Dynamo

Gossip

Todo

todo

Failure Detection

Todo

todo

Token Ring/Ranges

Todo

todo

Replication

The replication strategy of a keyspace determines which nodes are replicas for a given token range. The two main replication strategies are SimpleStrategy and NetworkTopologyStrategy.

SimpleStrategy

SimpleStrategy allows a single integer replication_factor to be defined. This determines the number of nodes that should contain a copy of each row. For example, if replication_factor is 3, then three different nodes should store a copy of each row.

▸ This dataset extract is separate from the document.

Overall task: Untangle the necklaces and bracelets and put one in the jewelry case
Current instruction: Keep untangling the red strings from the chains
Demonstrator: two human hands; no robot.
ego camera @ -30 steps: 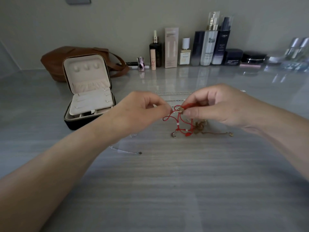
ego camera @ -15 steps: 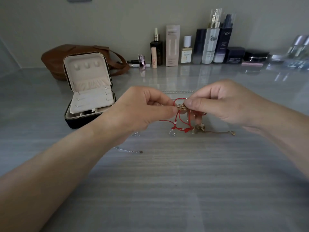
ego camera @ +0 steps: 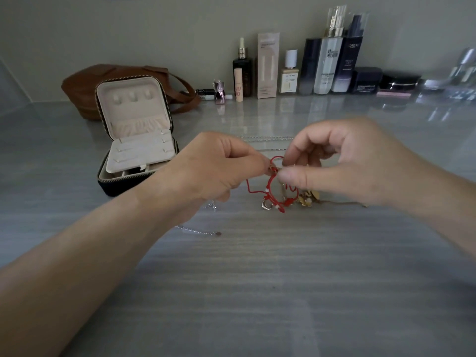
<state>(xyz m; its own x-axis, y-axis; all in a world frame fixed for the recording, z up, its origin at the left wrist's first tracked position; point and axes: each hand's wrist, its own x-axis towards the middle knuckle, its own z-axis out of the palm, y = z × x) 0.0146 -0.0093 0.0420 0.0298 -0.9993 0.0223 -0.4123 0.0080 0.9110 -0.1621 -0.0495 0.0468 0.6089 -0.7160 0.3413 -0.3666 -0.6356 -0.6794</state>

SimpleStrategy treats all nodes identically, ignoring any configured datacenters or racks. To determine the replicas for a token range, Cassandra iterates through the tokens in the ring, starting with the token range of interest. For each token, it checks whether the owning node has been added to the set of replicas, and if it has not, it is added to the set. This process continues until replication_factor distinct nodes have been added to the set of replicas.

NetworkTopologyStrategy

NetworkTopologyStrategy allows a replication factor to be specified for each datacenter in the cluster. Even if your cluster only uses a single datacenter, NetworkTopologyStrategy should be prefered over SimpleStrategy to make it easier to add new physical or virtual datacenters to the cluster later.

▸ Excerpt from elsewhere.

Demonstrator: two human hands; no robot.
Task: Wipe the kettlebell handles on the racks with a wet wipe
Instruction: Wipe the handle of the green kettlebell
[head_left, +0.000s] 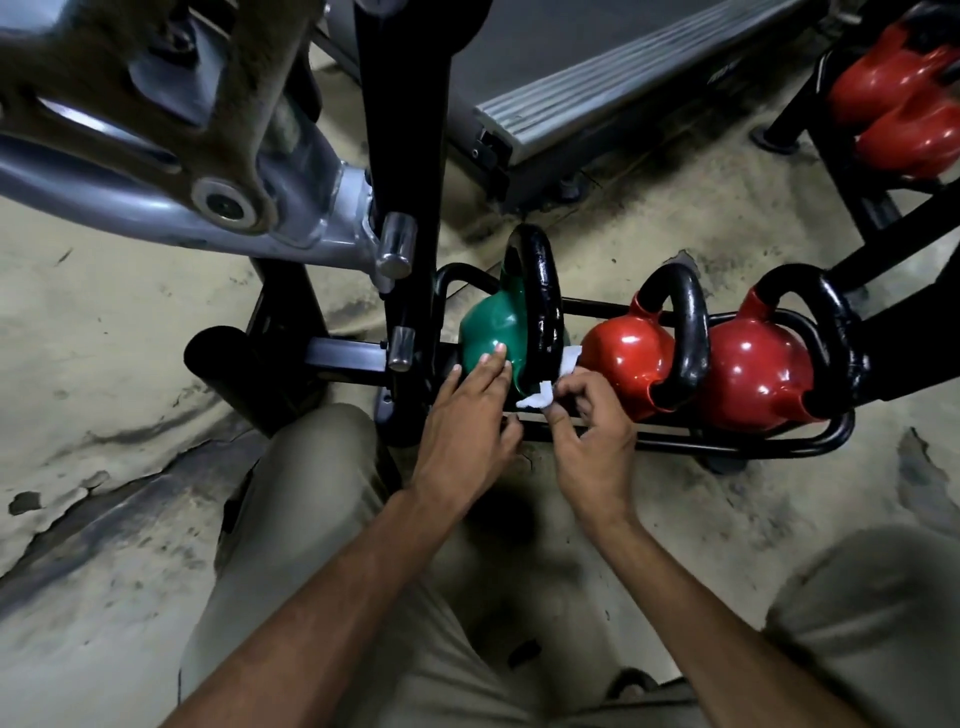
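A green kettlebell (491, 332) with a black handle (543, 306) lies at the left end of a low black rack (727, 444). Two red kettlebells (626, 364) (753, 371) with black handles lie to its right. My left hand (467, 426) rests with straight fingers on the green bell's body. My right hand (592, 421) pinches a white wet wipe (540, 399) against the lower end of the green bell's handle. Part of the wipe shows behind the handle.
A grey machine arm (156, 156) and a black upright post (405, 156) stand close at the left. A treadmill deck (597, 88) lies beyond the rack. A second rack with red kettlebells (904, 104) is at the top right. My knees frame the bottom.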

In addition to allowing the replication factor to be specified per-DC, NetworkTopologyStrategy also attempts to choose replicas within a datacenter from different racks. If the number of racks is greater than or equal to the replication factor for the DC, each replica will be chosen from a different rack. Otherwise, each rack will hold at least one replica, but some racks may hold more than one. Note that this rack-aware behavior has some potentially surprising implications. For example, if there are not an even number of nodes in each rack, the data load on the smallest rack may be much higher. Similarly, if a single node is bootstrapped into a new rack, it will be considered a replica for the entire ring. For this reason, many operators choose to configure all nodes on a single “rack”.

Tunable Consistency

Cassandra supports a per-operation tradeoff between consistency and availability through Consistency Levels. Essentially, an operation’s consistency level specifies how many of the replicas need to respond to the coordinator in order to consider the operation a success.

The following consistency levels are available:

ONE
Only a single replica must respond.
TWO
Two replicas must respond.
THREE
Three replicas must respond.
QUORUM
A majority (n/2 + 1) of the replicas must respond.
ALL
All of the replicas must respond.
LOCAL_QUORUM
A majority of the replicas in the local datacenter (whichever datacenter the coordinator is in) must respond.
EACH_QUORUM
A majority of the replicas in each datacenter must respond.
LOCAL_ONE
Only a single replica must respond. In a multi-datacenter cluster, this also gaurantees that read requests are not sent to replicas in a remote datacenter.
ANY
A single replica may respond, or the coordinator may store a hint. If a hint is stored, the coordinator will later attempt to replay the hint and deliver the mutation to the replicas. This consistency level is only accepted for write operations.

Write operations are always sent to all replicas, regardless of consistency level. The consistency level simply controls how many responses the coordinator waits for before responding to the client.

For read operations, the coordinator generally only issues read commands to enough replicas to satisfy the consistency level. There are a couple of exceptions to this:

  • Speculative retry may issue a redundant read request to an extra replica if the other replicas have not responded within a specified time window.
  • Based on read_repair_chance and dclocal_read_repair_chance (part of a table’s schema), read requests may be randomly sent to all replicas in order to repair potentially inconsistent data.

Picking Consistency Levels

It is common to pick read and write consistency levels that are high enough to overlap, resulting in “strong” consistency. This is typically expressed as W + R > RF, where W is the write consistency level, R is the read consistency level, and RF is the replication factor. For example, if RF = 3, a QUORUM request will require responses from at least two of the three replicas. If QUORUM is used for both writes and reads, at least one of the replicas is guaranteed to participate in both the write and the read request, which in turn guarantees that the latest write will be read. In a multi-datacenter environment, LOCAL_QUORUM can be used to provide a weaker but still useful guarantee: reads are guaranteed to see the latest write from within the same datacenter.

If this type of strong consistency isn’t required, lower consistency levels like ONE may be used to improve throughput, latency, and availability.